Starving for Funds
Toronto Star Letters to Editor Apr 02, 2008
Education Minister Kathleen Wynne's threat to Toronto District School Board trustees to come up with a plan to dismember the board by May or she will do it for them is scarily reminiscent of former premier Mike Harris's approach to the Toronto school boards before he unilaterally amalgamated them, and then put board operations under the control of a provincially appointed supervisor when trustees did not bend to his will.
The answer to the Toronto school board's problems is not more organizational restructuring at the hands of the provincial government but real improvements to the funding formula, which remains unchanged after more than four years of Liberal rule.
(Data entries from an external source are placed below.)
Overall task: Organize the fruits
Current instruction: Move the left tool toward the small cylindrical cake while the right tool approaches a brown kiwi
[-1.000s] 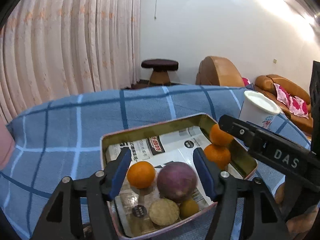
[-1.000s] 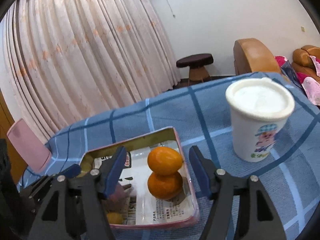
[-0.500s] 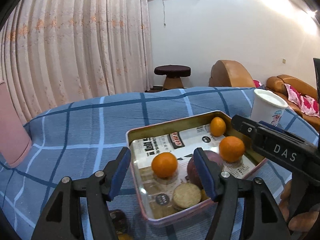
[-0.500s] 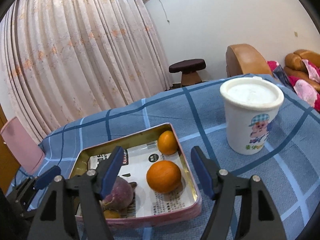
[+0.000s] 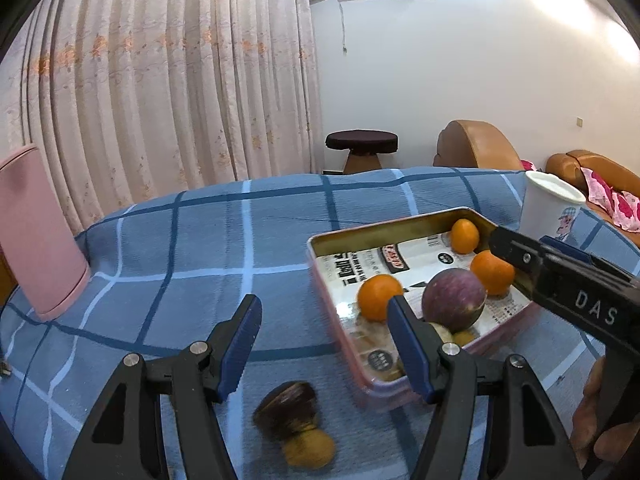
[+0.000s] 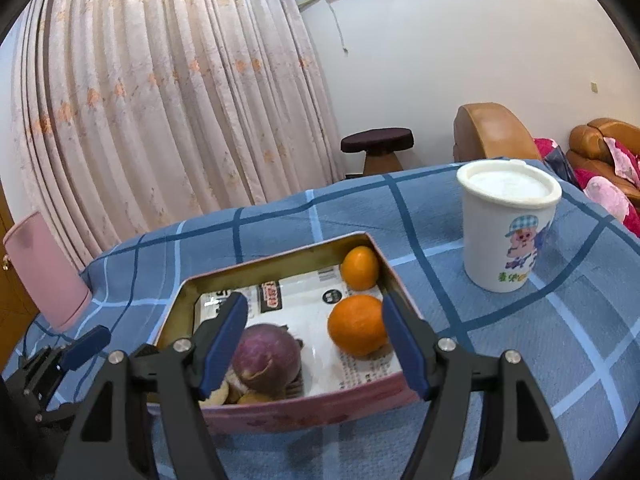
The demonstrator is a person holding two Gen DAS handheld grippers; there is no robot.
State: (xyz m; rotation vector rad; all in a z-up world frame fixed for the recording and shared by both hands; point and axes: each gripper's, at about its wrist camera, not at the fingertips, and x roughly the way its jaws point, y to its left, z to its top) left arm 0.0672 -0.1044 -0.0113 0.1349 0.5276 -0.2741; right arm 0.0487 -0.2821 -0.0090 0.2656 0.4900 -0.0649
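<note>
Tin tray (image 5: 400,229): long axis runs left-near to right-far
Left gripper (image 5: 324,320): jaws apart, empty, over bare blue cloth (image 5: 200,248)
Right gripper (image 6: 314,316): jaws apart, empty

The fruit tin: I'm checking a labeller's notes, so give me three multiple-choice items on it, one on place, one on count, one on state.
1. Where do the dark fruit and small yellow fruit lie?
A. in the tin
B. on the cloth beside the tin
C. in the white cup

2. How many oranges are in the tin?
A. one
B. three
C. five

3. How is the left gripper?
A. open, empty
B. shut on an orange
C. shut on the cup

Answers:
1 B: both rest on the blue checked cloth, outside the rim.
2 B: the left wrist view shows three.
3 A: its fingers stand apart, nothing between them.
</note>
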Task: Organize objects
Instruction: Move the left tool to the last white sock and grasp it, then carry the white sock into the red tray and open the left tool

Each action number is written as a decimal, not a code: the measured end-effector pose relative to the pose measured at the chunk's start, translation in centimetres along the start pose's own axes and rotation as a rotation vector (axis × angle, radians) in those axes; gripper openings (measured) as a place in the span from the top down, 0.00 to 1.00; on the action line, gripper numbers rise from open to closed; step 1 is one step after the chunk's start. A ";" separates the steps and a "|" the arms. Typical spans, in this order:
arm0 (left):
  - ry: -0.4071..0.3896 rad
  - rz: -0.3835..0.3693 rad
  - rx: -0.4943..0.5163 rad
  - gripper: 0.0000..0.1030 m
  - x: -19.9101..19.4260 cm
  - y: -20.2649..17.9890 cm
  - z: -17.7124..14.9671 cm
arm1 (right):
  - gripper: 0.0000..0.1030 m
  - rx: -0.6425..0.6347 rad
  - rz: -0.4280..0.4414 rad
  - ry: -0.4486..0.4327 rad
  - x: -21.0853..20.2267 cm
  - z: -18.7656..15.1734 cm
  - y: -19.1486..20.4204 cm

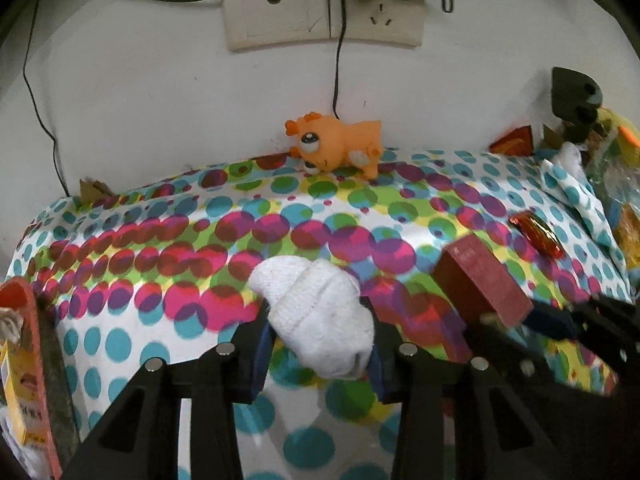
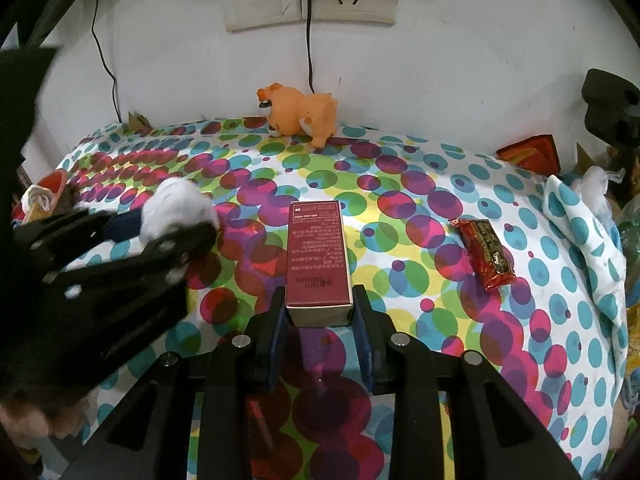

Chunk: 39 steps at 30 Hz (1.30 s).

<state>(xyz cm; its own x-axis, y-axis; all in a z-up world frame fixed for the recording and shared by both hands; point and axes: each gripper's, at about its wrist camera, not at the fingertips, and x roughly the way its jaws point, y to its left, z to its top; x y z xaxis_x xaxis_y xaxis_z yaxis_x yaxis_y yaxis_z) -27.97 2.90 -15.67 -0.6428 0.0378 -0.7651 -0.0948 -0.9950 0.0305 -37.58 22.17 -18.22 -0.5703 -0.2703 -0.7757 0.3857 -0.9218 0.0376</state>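
My left gripper (image 1: 318, 320) is shut on a rolled white sock (image 1: 316, 312), held just above the dotted cloth; the sock also shows in the right wrist view (image 2: 176, 204). My right gripper (image 2: 320, 300) is shut on a dark red carton (image 2: 318, 256), its near end between the pads; the carton also shows in the left wrist view (image 1: 480, 280). An orange toy animal (image 1: 338, 146) lies at the back by the wall, also in the right wrist view (image 2: 300, 114). A red snack packet (image 2: 486, 252) lies right of the carton, also in the left wrist view (image 1: 536, 232).
A colourful dotted cloth (image 1: 200, 240) covers the surface. White wall with sockets (image 1: 320, 12) and hanging cables behind. A red-rimmed container (image 1: 24, 340) with items stands at the left edge. Clutter, a folded dotted cloth (image 2: 580, 232) and a black clamp (image 2: 612, 104) sit at the right.
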 end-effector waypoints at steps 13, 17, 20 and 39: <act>-0.007 -0.023 0.036 0.61 -5.0 0.0 -4.4 | 0.72 -0.008 -0.009 0.001 0.0 0.0 0.2; -0.023 -0.025 0.010 0.61 -6.5 0.6 -5.2 | 0.72 -0.022 -0.025 0.003 0.1 0.1 0.5; -0.027 -0.011 0.020 0.61 -7.6 1.2 -5.7 | 0.72 -0.024 -0.027 0.003 0.1 0.1 0.5; -0.081 0.036 -0.066 0.61 -14.9 9.8 -8.8 | 0.72 -0.025 -0.028 0.004 0.1 0.2 0.5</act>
<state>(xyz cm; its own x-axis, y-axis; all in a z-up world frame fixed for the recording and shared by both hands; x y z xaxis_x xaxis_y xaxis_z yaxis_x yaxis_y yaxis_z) -12.57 -8.24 -9.62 -0.7044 0.0065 -0.7098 -0.0221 -0.9997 0.0128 -37.60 21.64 -18.11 -0.5780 -0.2430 -0.7790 0.3874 -0.9219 0.0001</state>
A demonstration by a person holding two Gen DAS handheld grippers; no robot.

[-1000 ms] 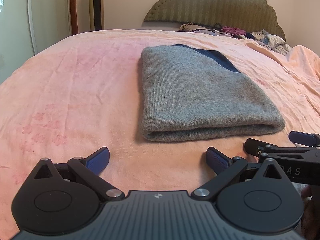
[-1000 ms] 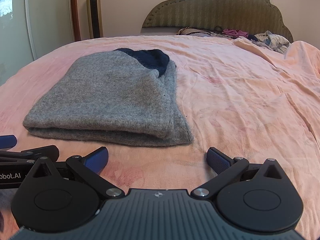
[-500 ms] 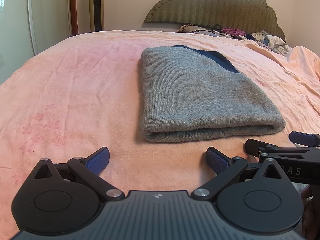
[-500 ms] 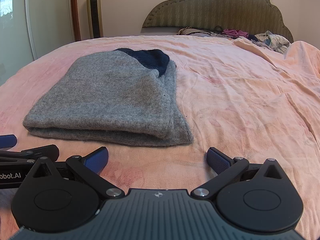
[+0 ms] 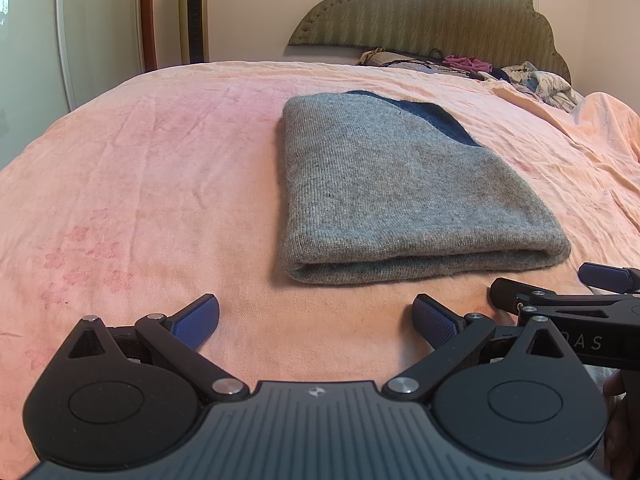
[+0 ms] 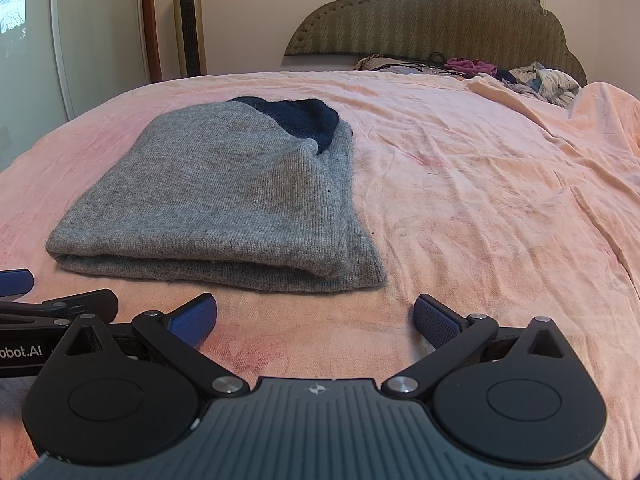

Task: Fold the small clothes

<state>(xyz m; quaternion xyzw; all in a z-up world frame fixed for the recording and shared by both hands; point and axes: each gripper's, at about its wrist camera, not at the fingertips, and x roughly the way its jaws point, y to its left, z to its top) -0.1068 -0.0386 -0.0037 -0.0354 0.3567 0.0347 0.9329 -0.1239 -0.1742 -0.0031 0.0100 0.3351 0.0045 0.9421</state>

In 2003, Toronto's education activists were all singing from the Mordechai Rozanski songbook about the need for billions of new dollars to restore health to the school system.
Now, in the face of another impending budget deficit at the board as a result of continued underfunding from the province, Wynne has decided to throw out her "Need to Succeed Budget" from her days as a trustee, in favour of that tried-and-true favourite from Mike Harris's playbook, "The Misdirection."
Forget the funding issue and blame the organization that is starving for funds – the Toronto school board itself.
Julian Heller, Toronto
As a family with children in the Toronto public school system since 1993, we have endured strikes by teachers and support staff (I taught my daughter to read during one such school outage), the cutbacks to "frills," such as outdoor and arts education under the Harris Tories, the imposition of "standardized testing" and the "economies of scale" promised by the amalgamation of the Toronto-area school boards.
Now Education Minister Kathleen Wynne wants the Toronto District School Board to become more "nimble" through some form of de-amalgamation. Will this move keep a single school pool open? Will it buy a single textbook? Will it add a single musical instrument to a school band? I would suggest the education minister accept the amalgamation imposed under the previous government and focus her energies on ensuring that adequate funding is available for the programs that the board delivers.
Or is she afraid that the board is currently too large to be bullied into submission by the provincial government?